Profit margin gaols are set by a companies management or ownership, then provided to estimator or estimating team as either a range or minimum percentage to achieve. You may receive this as either gross profit or nets profit targets depending on your companies strategy, and you will need to know ways of achieving these goals during the estimating process.
Expressing the Margin as a Percentage
It is useful to express the gross or net margin as a percentage. For instance, if you want to compare the margins of two projects of different types, the margin percentage is a more applicable and useful comparison.
Key Takeaways of Gross and Net Margins in Construction
- Gross profit refers to a company’s profits earned after subtracting the costs of goods purchased, labor to install, subcontractors or equipment used, and furnishing and installing its services.
- Net income indicates a company’s profit after all of its operating expenses that have been deducted from gross profit revenues.
- Net income is what is left over at the bottom of the income statement and referred to as the “bottom line.”
Condensed Financial Statement Example:
Formulas For Calculating Gross and Net Margins
Gross Margin Dollars
(Sell Price) minus (Estimated Cost) equals (Gross Margin Dollars)
Gross Margin Percentage
Gross Profit Percentage = (Total Revenue – Cost of Goods Sold)/Total Revenue x 100
($257,000 – $175,000) / $257,000 X 100 = 31.90 or 31.90%
Net Profit Margin and Percentage
Net Margin Dollars = (Gross Profit Dollars – Operating Expense Dollars)
Net Profit Margin Ratio = (Net Profit / Revenue)
I have always found it best when calculating the profit on estimates; you must know the companies net profit goals to assure you are selling at the proper gross profit margin to assure you are meeting the company’s bottom-line goals. To further explain and expand upon this, you need to understand that burdened overhead mark on a project estimate can vary depending on the ratios of labor to materials and overhead recovery methods.
Proper overhead recovery in a construction business is a detailed and sometimes complicated subject depending on whether you use a straight line or dual overhead recovery methods. That is another subject we will cover in a further Roof Report.
If your company has set a net profit goal of 6% as a minimum that they will accept for any project you estimate, then the net profit becomes the determining factor over gross profit is setting your lowest acceptable sell price.

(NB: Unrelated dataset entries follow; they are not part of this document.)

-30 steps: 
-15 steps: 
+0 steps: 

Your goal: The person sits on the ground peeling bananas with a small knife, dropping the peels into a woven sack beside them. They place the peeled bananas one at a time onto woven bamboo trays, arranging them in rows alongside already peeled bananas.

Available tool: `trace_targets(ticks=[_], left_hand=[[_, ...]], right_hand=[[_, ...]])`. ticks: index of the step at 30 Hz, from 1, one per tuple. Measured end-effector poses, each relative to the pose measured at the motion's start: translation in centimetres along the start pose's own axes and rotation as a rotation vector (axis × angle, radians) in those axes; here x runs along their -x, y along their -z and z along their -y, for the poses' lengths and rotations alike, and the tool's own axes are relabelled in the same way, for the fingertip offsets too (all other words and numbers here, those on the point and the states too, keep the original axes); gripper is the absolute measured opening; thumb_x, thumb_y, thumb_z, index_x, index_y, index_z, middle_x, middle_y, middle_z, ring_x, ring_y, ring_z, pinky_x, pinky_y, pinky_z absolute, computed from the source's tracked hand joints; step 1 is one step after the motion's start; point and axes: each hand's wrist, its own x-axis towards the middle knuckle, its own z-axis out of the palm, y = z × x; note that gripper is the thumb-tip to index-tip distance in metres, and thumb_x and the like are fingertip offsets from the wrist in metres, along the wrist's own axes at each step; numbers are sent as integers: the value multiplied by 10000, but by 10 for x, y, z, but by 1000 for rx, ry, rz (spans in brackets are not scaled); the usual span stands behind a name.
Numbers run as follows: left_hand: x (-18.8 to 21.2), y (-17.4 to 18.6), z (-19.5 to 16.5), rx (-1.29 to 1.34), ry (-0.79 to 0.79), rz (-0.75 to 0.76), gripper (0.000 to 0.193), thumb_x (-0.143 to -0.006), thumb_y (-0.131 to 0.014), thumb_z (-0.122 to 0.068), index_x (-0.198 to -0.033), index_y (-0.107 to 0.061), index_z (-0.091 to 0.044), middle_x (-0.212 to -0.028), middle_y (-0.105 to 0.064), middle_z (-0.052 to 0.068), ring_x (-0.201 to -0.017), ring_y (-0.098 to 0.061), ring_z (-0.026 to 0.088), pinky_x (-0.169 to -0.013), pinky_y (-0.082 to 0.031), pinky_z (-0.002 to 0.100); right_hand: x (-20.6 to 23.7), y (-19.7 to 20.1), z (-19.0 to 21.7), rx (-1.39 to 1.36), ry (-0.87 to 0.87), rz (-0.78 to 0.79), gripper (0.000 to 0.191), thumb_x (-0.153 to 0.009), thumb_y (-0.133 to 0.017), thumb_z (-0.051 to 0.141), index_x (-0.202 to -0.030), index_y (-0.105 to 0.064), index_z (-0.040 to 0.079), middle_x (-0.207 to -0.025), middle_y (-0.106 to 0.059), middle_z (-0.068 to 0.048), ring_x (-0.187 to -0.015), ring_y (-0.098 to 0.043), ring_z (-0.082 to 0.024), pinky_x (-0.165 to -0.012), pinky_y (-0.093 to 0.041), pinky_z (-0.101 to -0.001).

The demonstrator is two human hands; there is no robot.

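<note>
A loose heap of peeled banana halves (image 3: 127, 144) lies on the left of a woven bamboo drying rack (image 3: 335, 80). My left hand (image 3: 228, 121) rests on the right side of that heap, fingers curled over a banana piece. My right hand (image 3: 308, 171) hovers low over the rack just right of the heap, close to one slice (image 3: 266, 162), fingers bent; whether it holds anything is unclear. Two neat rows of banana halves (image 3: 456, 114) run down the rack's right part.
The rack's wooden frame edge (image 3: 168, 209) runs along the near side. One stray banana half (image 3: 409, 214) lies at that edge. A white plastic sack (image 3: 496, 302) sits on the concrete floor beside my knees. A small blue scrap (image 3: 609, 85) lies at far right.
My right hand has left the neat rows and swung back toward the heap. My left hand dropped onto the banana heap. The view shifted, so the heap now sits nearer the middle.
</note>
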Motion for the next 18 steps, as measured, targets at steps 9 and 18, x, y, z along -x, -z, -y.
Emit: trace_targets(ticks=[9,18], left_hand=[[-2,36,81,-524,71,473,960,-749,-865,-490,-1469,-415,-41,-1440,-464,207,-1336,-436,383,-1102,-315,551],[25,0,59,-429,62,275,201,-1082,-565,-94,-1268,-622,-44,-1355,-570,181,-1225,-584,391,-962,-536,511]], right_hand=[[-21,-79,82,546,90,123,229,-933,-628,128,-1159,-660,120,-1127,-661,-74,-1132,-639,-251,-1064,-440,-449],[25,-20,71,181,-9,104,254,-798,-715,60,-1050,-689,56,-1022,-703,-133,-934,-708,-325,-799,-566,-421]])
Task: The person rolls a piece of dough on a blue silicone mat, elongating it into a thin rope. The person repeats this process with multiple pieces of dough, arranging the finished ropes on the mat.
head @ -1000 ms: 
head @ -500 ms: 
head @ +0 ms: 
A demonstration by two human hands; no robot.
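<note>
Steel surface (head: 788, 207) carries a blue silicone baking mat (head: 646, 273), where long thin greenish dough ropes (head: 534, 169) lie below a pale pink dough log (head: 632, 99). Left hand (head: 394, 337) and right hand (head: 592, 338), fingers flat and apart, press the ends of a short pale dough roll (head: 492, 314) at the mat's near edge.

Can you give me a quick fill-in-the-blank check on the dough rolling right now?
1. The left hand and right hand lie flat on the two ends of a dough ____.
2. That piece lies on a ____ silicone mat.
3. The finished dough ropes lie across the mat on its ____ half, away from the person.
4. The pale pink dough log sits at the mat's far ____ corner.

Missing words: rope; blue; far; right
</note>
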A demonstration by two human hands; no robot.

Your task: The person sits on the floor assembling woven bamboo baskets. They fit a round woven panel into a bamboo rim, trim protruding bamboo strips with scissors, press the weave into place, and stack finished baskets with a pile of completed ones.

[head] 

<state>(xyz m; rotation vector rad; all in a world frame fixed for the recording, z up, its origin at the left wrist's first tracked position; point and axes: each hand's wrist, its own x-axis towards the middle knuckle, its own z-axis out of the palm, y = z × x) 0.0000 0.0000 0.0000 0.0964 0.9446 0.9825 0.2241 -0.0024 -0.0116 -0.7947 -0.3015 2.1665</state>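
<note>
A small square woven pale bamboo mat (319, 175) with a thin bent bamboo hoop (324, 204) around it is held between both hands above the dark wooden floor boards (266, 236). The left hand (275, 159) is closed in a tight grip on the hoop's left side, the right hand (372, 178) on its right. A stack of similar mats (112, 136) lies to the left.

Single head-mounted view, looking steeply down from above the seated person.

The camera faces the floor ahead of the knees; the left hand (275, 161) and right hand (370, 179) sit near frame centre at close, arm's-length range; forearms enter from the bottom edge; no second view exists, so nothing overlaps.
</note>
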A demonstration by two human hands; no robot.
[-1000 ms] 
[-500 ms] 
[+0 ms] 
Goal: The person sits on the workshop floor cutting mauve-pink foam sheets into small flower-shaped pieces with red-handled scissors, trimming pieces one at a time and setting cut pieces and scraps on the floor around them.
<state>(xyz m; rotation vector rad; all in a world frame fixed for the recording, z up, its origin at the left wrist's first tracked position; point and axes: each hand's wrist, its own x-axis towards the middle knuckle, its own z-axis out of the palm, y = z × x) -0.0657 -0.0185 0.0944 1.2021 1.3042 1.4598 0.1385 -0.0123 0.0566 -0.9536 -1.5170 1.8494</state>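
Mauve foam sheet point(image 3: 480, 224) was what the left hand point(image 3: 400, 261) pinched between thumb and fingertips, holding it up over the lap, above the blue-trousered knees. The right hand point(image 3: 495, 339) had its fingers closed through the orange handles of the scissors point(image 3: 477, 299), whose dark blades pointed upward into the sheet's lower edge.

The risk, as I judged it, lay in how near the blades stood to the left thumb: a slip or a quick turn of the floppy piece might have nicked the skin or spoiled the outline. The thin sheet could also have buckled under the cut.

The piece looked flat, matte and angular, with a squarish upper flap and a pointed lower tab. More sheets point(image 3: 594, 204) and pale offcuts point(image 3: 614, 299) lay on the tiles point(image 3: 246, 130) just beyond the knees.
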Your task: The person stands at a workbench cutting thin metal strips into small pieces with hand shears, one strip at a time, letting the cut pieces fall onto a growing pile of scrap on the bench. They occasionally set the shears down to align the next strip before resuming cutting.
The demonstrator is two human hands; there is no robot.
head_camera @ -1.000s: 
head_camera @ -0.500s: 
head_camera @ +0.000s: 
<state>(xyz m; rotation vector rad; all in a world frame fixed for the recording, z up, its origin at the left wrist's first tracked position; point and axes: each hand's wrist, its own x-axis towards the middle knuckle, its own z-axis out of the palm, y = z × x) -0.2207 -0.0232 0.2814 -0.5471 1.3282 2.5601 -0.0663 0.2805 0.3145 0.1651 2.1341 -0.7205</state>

All numbers are driven backward off the bottom-line requirement. See the below example.
Stage 6 – Developing Your Sales Strategy
Developing a profitable selling strategy involves more than estimating the costs, applying markups, and calculating your profit margin. You need to interpret how your customer thinks, not only how they feel about your price in relationship to your services but also what they may think about your competitors’ prices.
Your goal is to make more profit while performing fewer projects over the year. Just raising your rates is not a strategy to accomplish this, that alone will fail. The key is to change the level of service you provide. Your clients are willing to pay for value-added pricing. To sell value instead of price, you have to be prepared to make operational changes.
Systems and procedures you need in place (Standard Operating Procedures – SOP)
- Client prescreening/qualifying process (Estimating Filter)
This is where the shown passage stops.